Riforma della Farnesina: nuovi pilastri per una politica estera più efficace e orientata alla crescita
La riforma del ministero degli Affari esteri e della Cooperazione internazionale, presentata nel progetto “La nuova Farnesina”, rappresenta una trasformazione strutturale con l’obiettivo di incrementare la crescita economica attraverso una politica estera più snella e reattiva. L’entrata in vigore della riforma è prevista per il 1° gennaio 2026 e segue un modello che include due pilastri distinti e complementari, ciascuno gestito da un vice segretario generale: il pilastro politico e quello economico, riporta Attuale.

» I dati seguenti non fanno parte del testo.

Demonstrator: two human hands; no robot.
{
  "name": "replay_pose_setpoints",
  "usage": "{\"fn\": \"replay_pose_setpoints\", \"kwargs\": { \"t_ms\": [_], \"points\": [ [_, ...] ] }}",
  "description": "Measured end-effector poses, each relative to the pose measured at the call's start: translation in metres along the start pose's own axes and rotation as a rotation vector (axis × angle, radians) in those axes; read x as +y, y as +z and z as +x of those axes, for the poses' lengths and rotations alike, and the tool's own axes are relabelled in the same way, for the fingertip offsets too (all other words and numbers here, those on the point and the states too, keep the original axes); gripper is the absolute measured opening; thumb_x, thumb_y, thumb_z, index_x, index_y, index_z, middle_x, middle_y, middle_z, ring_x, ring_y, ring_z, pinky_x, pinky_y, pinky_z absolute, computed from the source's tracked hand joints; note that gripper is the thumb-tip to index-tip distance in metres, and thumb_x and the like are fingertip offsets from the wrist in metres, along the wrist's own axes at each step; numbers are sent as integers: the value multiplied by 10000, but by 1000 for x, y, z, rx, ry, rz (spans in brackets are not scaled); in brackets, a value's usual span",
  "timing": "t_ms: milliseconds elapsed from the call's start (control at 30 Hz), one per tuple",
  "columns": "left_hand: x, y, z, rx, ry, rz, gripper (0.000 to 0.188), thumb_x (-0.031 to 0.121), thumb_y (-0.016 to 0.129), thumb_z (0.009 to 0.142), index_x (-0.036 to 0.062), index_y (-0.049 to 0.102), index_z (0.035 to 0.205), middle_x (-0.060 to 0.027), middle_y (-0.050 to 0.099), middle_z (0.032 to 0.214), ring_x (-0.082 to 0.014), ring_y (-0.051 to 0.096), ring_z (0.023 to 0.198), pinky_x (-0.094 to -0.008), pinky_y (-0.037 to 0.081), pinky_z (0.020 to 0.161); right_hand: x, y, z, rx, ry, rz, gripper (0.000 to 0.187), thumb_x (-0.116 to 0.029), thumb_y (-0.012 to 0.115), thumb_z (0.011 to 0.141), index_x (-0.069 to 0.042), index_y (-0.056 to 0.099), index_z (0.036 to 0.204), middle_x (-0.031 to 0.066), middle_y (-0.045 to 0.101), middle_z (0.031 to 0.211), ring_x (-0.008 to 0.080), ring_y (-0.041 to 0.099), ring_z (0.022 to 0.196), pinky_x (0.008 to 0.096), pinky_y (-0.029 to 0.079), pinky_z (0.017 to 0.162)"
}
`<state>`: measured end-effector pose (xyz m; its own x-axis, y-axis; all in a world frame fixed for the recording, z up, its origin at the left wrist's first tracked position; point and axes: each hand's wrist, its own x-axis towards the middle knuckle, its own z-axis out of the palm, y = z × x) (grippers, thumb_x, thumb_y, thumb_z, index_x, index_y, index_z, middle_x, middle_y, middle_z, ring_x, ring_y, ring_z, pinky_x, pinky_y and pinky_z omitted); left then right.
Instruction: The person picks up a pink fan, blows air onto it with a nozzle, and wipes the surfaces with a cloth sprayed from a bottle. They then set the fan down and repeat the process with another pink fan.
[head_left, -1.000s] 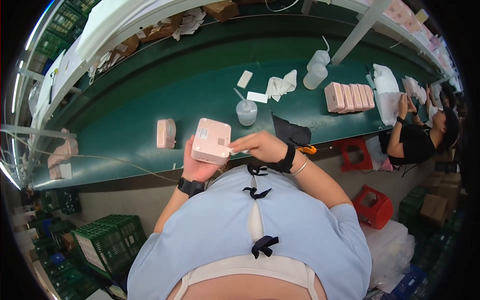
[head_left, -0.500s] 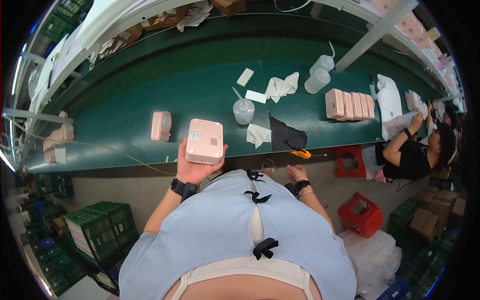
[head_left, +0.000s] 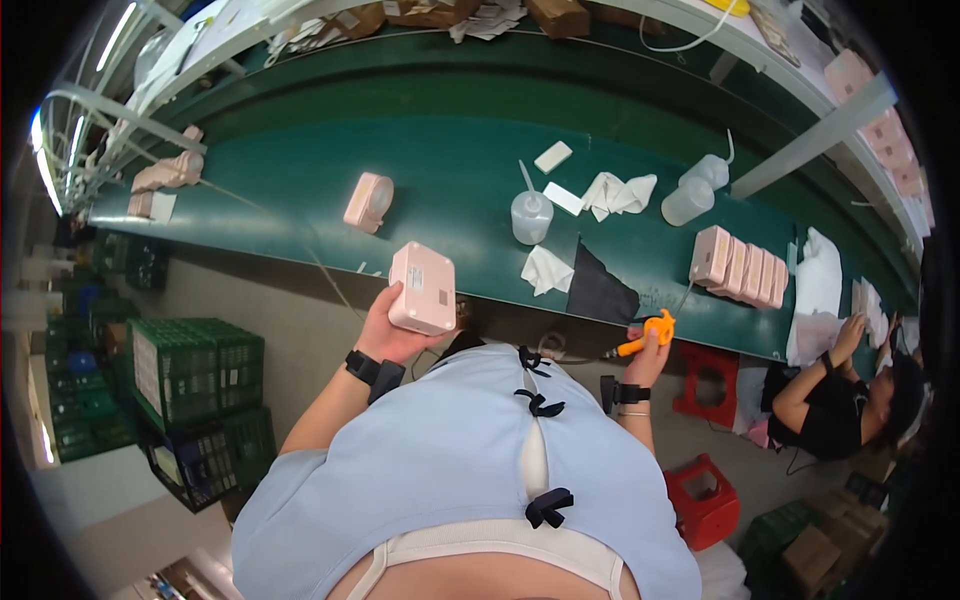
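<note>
My left hand grips a pale pink box-shaped device by its lower side, just off the table's front edge. A label, a small grille and corner feet show on the device's upturned face. Near the table edge to the right, my right hand is closed around an orange air blow gun. Its thin nozzle points up toward the table, and a dark fitting sits at its lower end. A black cloth lies just left of the blow gun. Another pink device with a round part stands beyond my left hand.
The green table holds squeeze bottles, white cloths, small white blocks and a row of pink devices. A co-worker sits at the right. Red stools and green crates stand on the floor.
My right hand has risen to the table edge and taken hold of the air blow gun, which lay there before. The left hand still holds the pink device, now slightly turned. The view has shifted.
</note>
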<state>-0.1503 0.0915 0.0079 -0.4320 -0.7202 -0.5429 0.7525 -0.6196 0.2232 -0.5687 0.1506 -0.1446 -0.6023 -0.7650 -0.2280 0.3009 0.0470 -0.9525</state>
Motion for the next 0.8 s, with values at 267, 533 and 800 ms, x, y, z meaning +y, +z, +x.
{"fn": "replay_pose_setpoints", "kwargs": {
  "t_ms": [267,533,800],
  "points": [
    [-3,-45,-56,499,165,455,758,291,692,804,160,322,1452,-168,451,1385,-348,471,1236,-567,404,975,-98,136,-34,-1315,105,-604,295,-301,546,942,-33,579,1060,115,672,822,162,574,544,278,433,470],
    [2,-41,-96,1069,169,2091,950,255,816,594,153,360,1422,-169,536,1238,-370,538,1113,-523,451,894,-106,196,-72,-1667,-460,-1054,350,-361,601,881,-15,554,899,232,646,826,425,612,800,490,488,721],
    [-6,-122,-120,340,39,1038,923,289,806,613,162,377,1420,-162,525,1271,-336,494,1178,-519,384,987,-104,210,-62,-1646,-631,-1178,384,-389,617,858,-9,565,849,228,654,814,408,628,784,484,499,698]
  ]
}}
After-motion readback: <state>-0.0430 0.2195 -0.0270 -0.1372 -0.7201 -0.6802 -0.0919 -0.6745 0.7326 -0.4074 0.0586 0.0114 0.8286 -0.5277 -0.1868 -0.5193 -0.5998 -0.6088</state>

Il pilastro politico mira a rafforzare l’azione diplomatica tradizionale, consentendo alla Farnesina di affrontare in modo più coerente i principali sviluppi di interesse nella politica estera. Questa iniziativa prevede una risposta più rapida e incisiva agli scenari globali, migliorando anche la capacità di coordinamento del ministero. Un aspetto cruciale sarà la gestione della sicurezza, con l’istituzione di una nuova Direzione generale per le questioni cibernetiche, l’informatica e l’innovazione tecnologica. Inoltre, è prevista la creazione di una sala operativa dedicata a fronteggiare le minacce informatiche.
D’altra parte, il pilastro economico rappresenta la volontà evidente di integrare la crescita nel DNA della Farnesina. Questo componente ha il compito di trasformare la rete diplomatica e consolare in uno strumento attivo per l’economia nazionale, implementando una vera e propria diplomazia della crescita. La nascita della nuova Direzione generale per la crescita e la promozione delle esportazioni costituisce l’asse centrale di questa iniziativa. L’obiettivo dichiarato è quello di contribuire al raggiungimento di 700 miliardi di euro attraverso l’attuazione di un piano d’azione specifico per l’export italiano, con un focus su assistenza alle imprese, attrazione di investimenti e promozione dell’abilità italiana all’estero.
Per garantire un’efficace coordinazione di queste attività, sarà istituita una sala dedicata all’export, mentre l’assistenza alle imprese all’estero verrà potenziata in sinergia con organizzazioni come Ice, Cdp, Simest e Sace. Questo pilastro economico estende le sue attività anche alla dimensione culturale, valorizzando l’italofonia per creare nuovi partenariati, oltre a utilizzare la diplomazia sportiva come leva per la crescita economica. Infine, per assicurare l’efficacia di entrambi i pilastri, la riforma prevede un significativo investimento nella risorsa umana: la formazione del personale sarà una priorità e la riforma del concorso diplomatico si espanderà per includere tutte le lauree, prevedendo nuove materie come sicurezza cibernetica, comunicazione e sport, per attrarre i migliori talenti con un focus specifico sulle specializzazioni commerciali e sull’export.